▶ _Source records_
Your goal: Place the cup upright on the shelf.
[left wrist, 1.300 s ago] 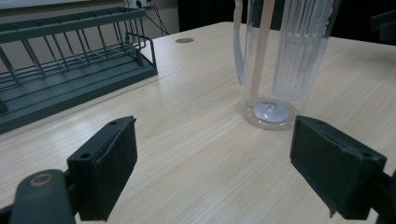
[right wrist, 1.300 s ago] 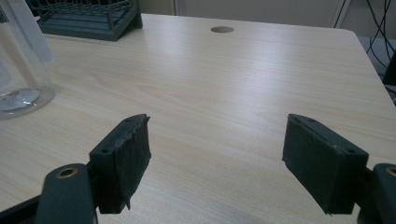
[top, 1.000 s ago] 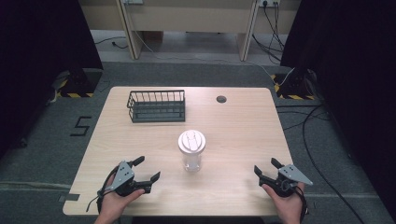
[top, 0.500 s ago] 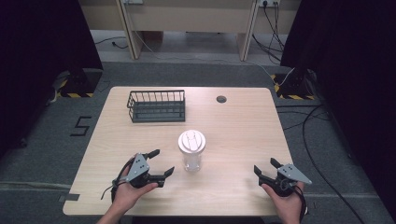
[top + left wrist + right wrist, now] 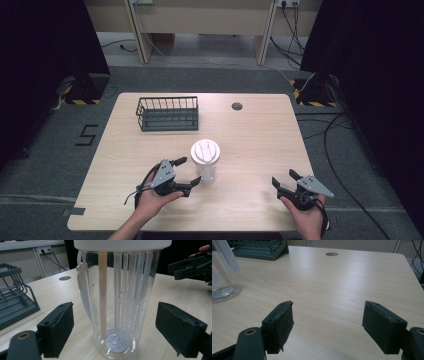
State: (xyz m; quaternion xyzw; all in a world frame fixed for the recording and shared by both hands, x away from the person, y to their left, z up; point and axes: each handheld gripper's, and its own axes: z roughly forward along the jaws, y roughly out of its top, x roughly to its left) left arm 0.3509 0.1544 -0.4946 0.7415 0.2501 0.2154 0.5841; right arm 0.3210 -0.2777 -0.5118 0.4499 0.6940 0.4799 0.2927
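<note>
Near the middle of the table (image 5: 250, 135) stood a clear plastic tumbler (image 5: 205, 167), upright, capped with a white lid (image 5: 205, 151). Through its wall in the left gripper view, the tumbler (image 5: 117, 302) held a pale, straw-like rod (image 5: 102, 295) running from lid to base and a translucent ribbed insert (image 5: 130, 292) beside it; whether any liquid lay inside could not be told. Its round base (image 5: 117, 345) rested flat on the wood.

Behind it, toward the far left of the table, sat a dark wire basket (image 5: 167, 113), well apart from the tumbler, with nothing visible in it. A small round hole (image 5: 237, 106) marked the table's far edge.

The left gripper (image 5: 186, 172) was just beside the tumbler, jaws spread wide, one on either side of the tumbler's lower part, neither pad touching it. The right gripper (image 5: 286, 180) hovered near the front right corner, well apart from the tumbler, its jaws likewise spread with only bare wood between them. In the right gripper view, the tumbler's base (image 5: 223, 290) showed at the far left and the basket (image 5: 259, 248) at the top.
</note>
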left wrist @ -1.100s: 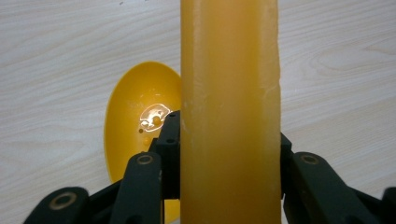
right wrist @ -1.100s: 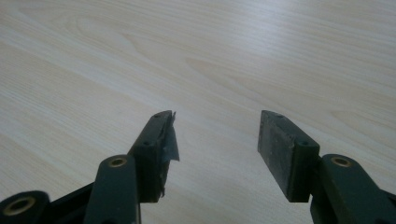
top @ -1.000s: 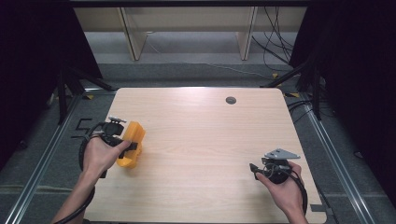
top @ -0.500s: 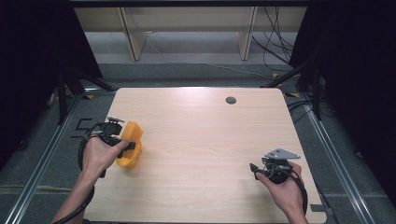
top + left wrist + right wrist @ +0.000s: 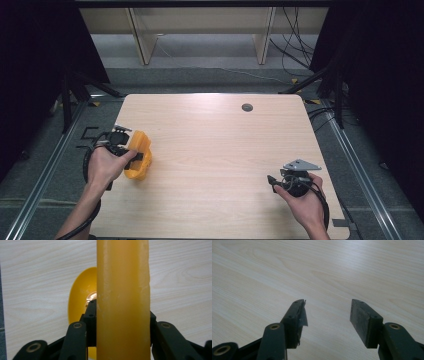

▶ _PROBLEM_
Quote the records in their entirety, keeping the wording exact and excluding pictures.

▶ _RESULT_
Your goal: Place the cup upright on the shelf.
[left wrist, 1.300 s ago] 
[right wrist, 1.300 s ago] 
[top, 1.000 s ago] 
[top, 0.500 s ago] 
[top + left wrist + right wrist, now] 
State: (xyz m; quaternion xyzw; all in a world frame fixed for the recording and shared by both hands, x away from the person, y to their left, z up; point and axes: each handheld gripper's, and its own axes: z roughly forward along the jaws, y roughly out of its top, x roughly to its left) left arm 0.3509 0.1544 -0.4946 0.7415 0.2501 0.2154 0.5841; right arm 0.3210 -0.2777 -0.5118 0.4499 0.6940 0.4799 0.2927
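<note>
Near the middle of the table (image 5: 250, 135) stood a clear plastic tumbler (image 5: 205, 167), upright, capped with a white lid (image 5: 205, 151). Through its wall in the left gripper view, the tumbler (image 5: 117, 302) held a pale, straw-like rod (image 5: 102, 295) running from lid to base and a translucent ribbed insert (image 5: 130, 292) beside it; whether any liquid lay inside could not be told. Its round base (image 5: 117, 345) rested flat on the wood.

Behind it, toward the far left of the table, sat a dark wire basket (image 5: 167, 113), well apart from the tumbler, with nothing visible in it. A small round hole (image 5: 237, 106) marked the table's far edge.

The left gripper (image 5: 186, 172) was just beside the tumbler, jaws spread wide, one on either side of the tumbler's lower part, neither pad touching it. The right gripper (image 5: 286, 180) hovered near the front right corner, well apart from the tumbler, its jaws likewise spread with only bare wood between them. In the right gripper view, the tumbler's base (image 5: 223, 290) showed at the far left and the basket (image 5: 259, 248) at the top.
</note>
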left wrist @ -1.100s: 
right wrist @ -1.100s: 
top @ -1.000s: 
top @ -0.500s: 
top + left wrist + right wrist @ +0.000s: 

The exercise is complete as it stands.